## TASK DIRECTIONS:
Write out, word for word and with no pictures, each line below from the one containing "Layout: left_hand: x" through the one containing "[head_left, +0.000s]", both included, and no other line.

[Records contained in a dataset]
· · · · ·
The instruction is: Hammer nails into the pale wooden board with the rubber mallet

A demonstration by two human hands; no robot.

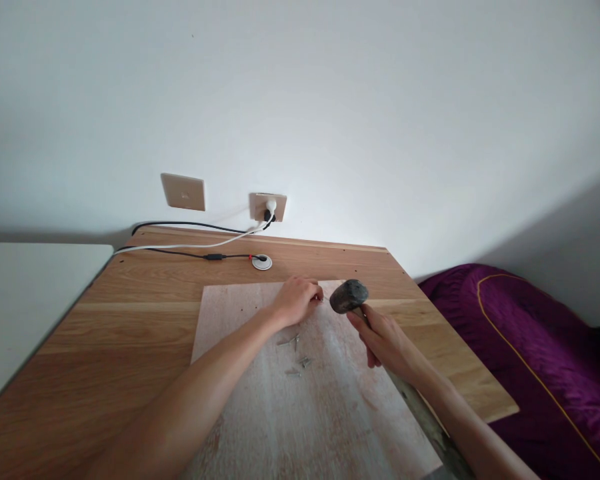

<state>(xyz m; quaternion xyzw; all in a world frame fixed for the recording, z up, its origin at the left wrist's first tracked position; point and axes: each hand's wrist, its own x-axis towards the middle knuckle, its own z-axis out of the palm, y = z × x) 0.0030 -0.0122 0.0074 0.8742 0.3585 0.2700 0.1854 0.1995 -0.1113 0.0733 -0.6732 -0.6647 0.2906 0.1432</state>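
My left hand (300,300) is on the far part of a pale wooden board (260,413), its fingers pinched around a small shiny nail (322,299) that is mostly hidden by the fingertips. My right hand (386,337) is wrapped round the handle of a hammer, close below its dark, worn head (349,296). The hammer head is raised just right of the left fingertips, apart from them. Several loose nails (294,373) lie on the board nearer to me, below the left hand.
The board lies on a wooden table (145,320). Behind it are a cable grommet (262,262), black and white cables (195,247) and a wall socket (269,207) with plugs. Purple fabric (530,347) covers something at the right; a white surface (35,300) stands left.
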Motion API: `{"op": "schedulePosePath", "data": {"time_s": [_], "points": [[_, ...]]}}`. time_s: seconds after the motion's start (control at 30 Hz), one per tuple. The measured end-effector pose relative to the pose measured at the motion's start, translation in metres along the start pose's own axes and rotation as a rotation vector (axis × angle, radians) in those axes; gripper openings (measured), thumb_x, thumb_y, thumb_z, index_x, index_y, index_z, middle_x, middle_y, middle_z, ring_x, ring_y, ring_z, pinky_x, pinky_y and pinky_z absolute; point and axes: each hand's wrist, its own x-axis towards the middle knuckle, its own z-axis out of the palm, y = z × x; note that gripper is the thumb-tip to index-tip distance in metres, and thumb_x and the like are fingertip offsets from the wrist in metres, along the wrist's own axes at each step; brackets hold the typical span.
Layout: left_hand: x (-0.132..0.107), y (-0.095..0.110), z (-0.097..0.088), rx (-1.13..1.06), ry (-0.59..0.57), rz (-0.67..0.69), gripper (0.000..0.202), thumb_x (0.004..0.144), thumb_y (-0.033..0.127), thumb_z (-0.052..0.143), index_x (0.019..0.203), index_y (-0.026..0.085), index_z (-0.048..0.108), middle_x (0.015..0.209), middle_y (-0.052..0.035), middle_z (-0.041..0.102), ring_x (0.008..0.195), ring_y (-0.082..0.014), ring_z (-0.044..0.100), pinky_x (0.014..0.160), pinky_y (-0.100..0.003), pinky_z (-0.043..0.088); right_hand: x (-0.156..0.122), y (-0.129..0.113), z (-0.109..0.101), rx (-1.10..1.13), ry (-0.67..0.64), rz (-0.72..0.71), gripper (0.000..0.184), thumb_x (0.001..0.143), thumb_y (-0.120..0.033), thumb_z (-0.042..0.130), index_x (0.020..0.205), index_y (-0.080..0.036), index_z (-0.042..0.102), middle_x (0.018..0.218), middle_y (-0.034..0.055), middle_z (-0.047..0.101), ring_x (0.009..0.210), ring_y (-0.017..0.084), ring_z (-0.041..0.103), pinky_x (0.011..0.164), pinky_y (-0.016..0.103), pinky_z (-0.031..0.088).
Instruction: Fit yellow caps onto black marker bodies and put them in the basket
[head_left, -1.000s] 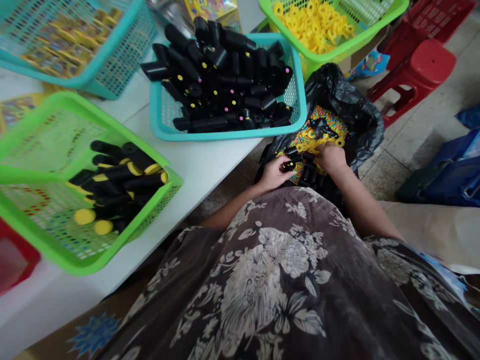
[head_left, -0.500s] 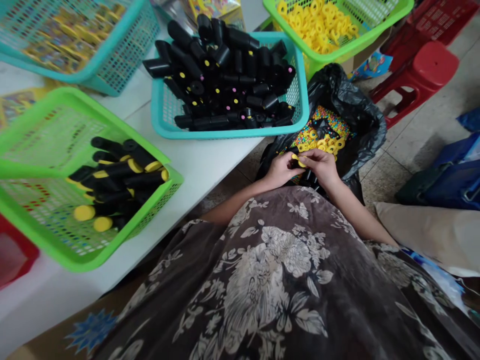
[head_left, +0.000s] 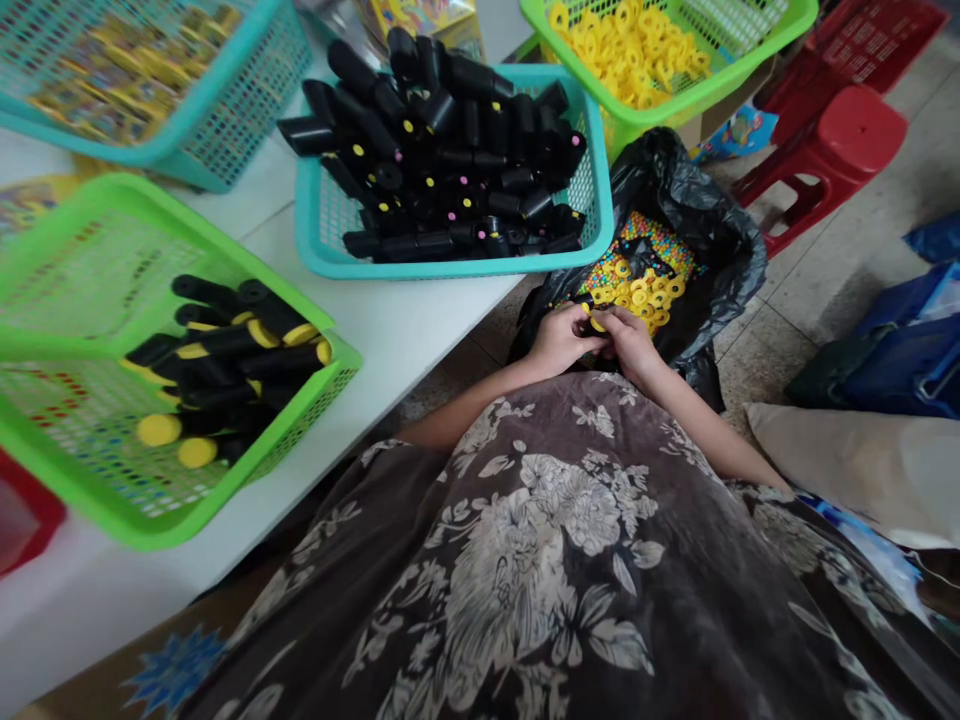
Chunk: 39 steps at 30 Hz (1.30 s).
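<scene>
- Left hand and right hand meet at the near side of an open black bag, the fingers of both clamped on a small yellow-and-black piece, partly hidden by them.
- Just beyond the hands, inside the bag, yellow rings lie among multicoloured beads.
- To the left, a white bench carries a teal basket heaped with black tubes and a green basket holding yellow-ended tubes.
</scene>
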Motion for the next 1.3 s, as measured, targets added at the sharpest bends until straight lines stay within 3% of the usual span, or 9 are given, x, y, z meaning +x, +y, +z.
{"op": "schedulePosePath", "data": {"time_s": [0.1,0.2,0.27,0.4,0.53,0.63,0.93,1.13,1.3], "points": [[-0.002,0.003,-0.002,-0.078,-0.007,-0.010,0.041,0.071,0.048,0.093,0.083,0.016,0.070,0.078,0.0009,0.059,0.068,-0.0110,0.052,0.062,-0.025,0.039,0.002,0.000,0.000,0.091,0.036,0.006,0.048,0.064,-0.058,0.085,0.075,-0.025,0.051,0.056,-0.0073,0.054,0.045,0.011,0.051,0.039,0.022,0.029],[-0.003,0.003,0.001,-0.237,-0.125,-0.124,0.043,0.083,0.057,0.083,0.095,0.018,0.070,0.070,0.0023,0.058,0.060,-0.0104,0.051,0.055,-0.023,0.036,0.004,-0.001,-0.001,0.118,0.038,0.038,0.047,0.065,-0.056,0.086,0.078,-0.025,0.052,0.056,-0.0075,0.055,0.046,0.012,0.054,0.039,0.022,0.031],[-0.003,0.001,0.004,-0.311,-0.175,-0.182,0.047,0.081,0.060,0.084,0.099,0.019,0.068,0.066,0.0040,0.058,0.055,-0.0101,0.050,0.052,-0.022,0.035,0.004,-0.001,-0.002,0.121,0.023,0.043,0.046,0.066,-0.056,0.085,0.078,-0.025,0.053,0.056,-0.0070,0.057,0.047,0.013,0.055,0.040,0.022,0.033],[-0.003,-0.002,0.007,-0.304,-0.100,-0.176,0.049,0.072,0.054,0.092,0.096,0.018,0.068,0.066,0.0045,0.059,0.056,-0.0099,0.049,0.052,-0.022,0.034,0.000,-0.002,-0.002,0.037,0.041,-0.024,0.047,0.068,-0.061,0.084,0.076,-0.024,0.057,0.056,-0.0051,0.058,0.050,0.015,0.059,0.040,0.023,0.035],[-0.001,0.000,0.007,-0.248,-0.009,-0.123,0.043,0.071,0.048,0.094,0.087,0.017,0.070,0.067,0.0050,0.058,0.060,-0.0089,0.043,0.055,-0.023,0.031,-0.003,-0.002,-0.003,-0.059,0.127,-0.218,0.049,0.066,-0.064,0.088,0.074,-0.023,0.062,0.063,-0.0044,0.061,0.052,0.012,0.054,0.042,0.023,0.039],[-0.001,0.002,0.006,-0.238,0.012,-0.107,0.042,0.068,0.045,0.096,0.082,0.016,0.069,0.068,0.0050,0.059,0.062,-0.0087,0.042,0.057,-0.023,0.029,-0.003,-0.002,-0.003,-0.039,0.155,-0.268,0.048,0.064,-0.061,0.090,0.073,-0.023,0.062,0.065,-0.0045,0.061,0.055,0.011,0.051,0.043,0.023,0.039],[-0.006,0.006,0.005,-0.394,-0.049,-0.242,0.049,0.068,0.051,0.096,0.089,0.019,0.064,0.062,0.0063,0.058,0.048,-0.0087,0.047,0.046,-0.023,0.033,-0.006,-0.002,0.002,0.134,-0.001,0.011,0.046,0.066,-0.056,0.087,0.075,-0.025,0.055,0.055,-0.0052,0.059,0.048,0.015,0.059,0.039,0.023,0.035],[-0.005,0.019,-0.006,-0.414,-0.124,-0.348,0.053,0.081,0.070,0.080,0.083,0.021,0.061,0.052,0.0050,0.051,0.040,-0.0100,0.046,0.037,-0.023,0.026,-0.008,-0.008,0.008,0.177,0.050,0.057,0.034,0.067,-0.046,0.080,0.074,-0.025,0.055,0.049,-0.0063,0.055,0.044,0.014,0.056,0.041,0.023,0.032],[0.001,0.026,-0.007,-0.450,-0.082,-0.361,0.044,0.083,0.060,0.082,0.081,0.022,0.058,0.055,0.0038,0.051,0.043,-0.0102,0.048,0.036,-0.021,0.026,-0.005,-0.015,0.012,0.228,0.059,0.053,0.035,0.070,-0.049,0.079,0.076,-0.024,0.054,0.050,-0.0062,0.055,0.045,0.014,0.055,0.041,0.023,0.031]]}}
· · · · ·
## RESULT BELOW:
Layout: left_hand: x (-0.132..0.107), y (-0.095..0.110), z (-0.097..0.088), rx (-1.13..1.06), ry (-0.59..0.57), rz (-0.67..0.69), gripper (0.000..0.202), thumb_x (0.004..0.144), thumb_y (-0.033..0.127), thumb_z (-0.052..0.143), index_x (0.019..0.203), index_y (-0.026..0.085), index_z (-0.048..0.108), middle_x (0.015..0.209), middle_y (-0.052..0.035), middle_z (-0.041..0.102), ring_x (0.008..0.195), ring_y (-0.082..0.014), ring_z (-0.044..0.100), pinky_x (0.014..0.160), pinky_y (-0.100..0.003), pinky_z (-0.043..0.088); right_hand: x (-0.156..0.122), y (-0.129..0.113), z (-0.109..0.101), rx (-1.10..1.13), ry (-0.67..0.64), rz (-0.72..0.71), gripper (0.000..0.184), thumb_x (0.001..0.143), thumb_y (-0.120..0.033), thumb_z (-0.042..0.130), index_x (0.020..0.205), index_y (-0.080..0.036), index_z (-0.042..0.102), middle_x (0.018..0.218), middle_y (-0.034..0.055), middle_z (-0.047..0.101), ring_x (0.009..0.210), ring_y (-0.017..0.084), ring_z (-0.041..0.103), pinky_x (0.011..0.164), pinky_y (-0.016..0.103), pinky_z (-0.031..0.088).
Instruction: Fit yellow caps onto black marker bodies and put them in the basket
[head_left, -1.000s] 
[head_left, -0.500s] 
[head_left, +0.000s] 

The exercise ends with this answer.